**Task requirements**
The required output is the line containing "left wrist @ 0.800" through the final line of the material below, printed exactly, with no other lines.

**Source material**
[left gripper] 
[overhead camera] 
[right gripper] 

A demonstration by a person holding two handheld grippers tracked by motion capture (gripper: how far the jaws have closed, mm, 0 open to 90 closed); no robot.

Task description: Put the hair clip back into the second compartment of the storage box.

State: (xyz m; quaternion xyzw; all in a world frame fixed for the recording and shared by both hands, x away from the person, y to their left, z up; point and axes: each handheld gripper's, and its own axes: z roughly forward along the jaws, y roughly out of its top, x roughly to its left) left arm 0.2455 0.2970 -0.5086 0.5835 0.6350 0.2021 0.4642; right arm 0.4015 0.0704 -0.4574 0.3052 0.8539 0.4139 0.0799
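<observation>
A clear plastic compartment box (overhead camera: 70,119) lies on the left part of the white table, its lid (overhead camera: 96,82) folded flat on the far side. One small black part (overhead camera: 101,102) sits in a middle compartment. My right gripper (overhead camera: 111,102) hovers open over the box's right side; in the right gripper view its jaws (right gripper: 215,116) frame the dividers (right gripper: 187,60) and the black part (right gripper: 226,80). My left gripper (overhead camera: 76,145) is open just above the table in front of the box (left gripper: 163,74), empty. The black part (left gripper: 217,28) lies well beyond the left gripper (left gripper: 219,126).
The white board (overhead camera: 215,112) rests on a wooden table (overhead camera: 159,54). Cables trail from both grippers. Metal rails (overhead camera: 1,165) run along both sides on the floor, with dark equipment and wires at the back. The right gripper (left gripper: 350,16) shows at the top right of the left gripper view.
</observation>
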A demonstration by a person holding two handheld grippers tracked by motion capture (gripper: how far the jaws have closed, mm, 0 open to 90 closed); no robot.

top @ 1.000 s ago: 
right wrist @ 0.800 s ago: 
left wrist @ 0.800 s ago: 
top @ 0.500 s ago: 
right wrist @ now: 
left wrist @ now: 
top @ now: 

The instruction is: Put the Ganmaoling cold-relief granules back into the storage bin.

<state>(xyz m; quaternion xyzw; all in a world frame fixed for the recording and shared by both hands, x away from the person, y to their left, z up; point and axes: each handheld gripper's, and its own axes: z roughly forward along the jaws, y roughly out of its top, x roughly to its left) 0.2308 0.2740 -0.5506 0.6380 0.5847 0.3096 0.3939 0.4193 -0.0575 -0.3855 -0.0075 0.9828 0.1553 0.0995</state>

**Answer to this problem**
left wrist @ 0.800 s ago: 
top @ 0.500 s ago: 
right wrist @ now: 
left wrist @ now: 
top @ now: 

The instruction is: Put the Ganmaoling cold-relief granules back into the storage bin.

<state>(xyz m; quaternion xyzw; all in a world frame fixed for the recording and shared by both hands, x away from the person, y to their left, z up; point and axes: each handheld gripper's, and its own axes: z roughly forward along the jaws, y roughly out of its top, x roughly to its left) 0.2308 0.2740 -0.5506 0.6380 0.5847 0.3096 0.3939 0.4193 -0.0575 -0.3855 -0.0075 0.9828 0.1553 0.0995</state>

Fully answered, the exercise is complete.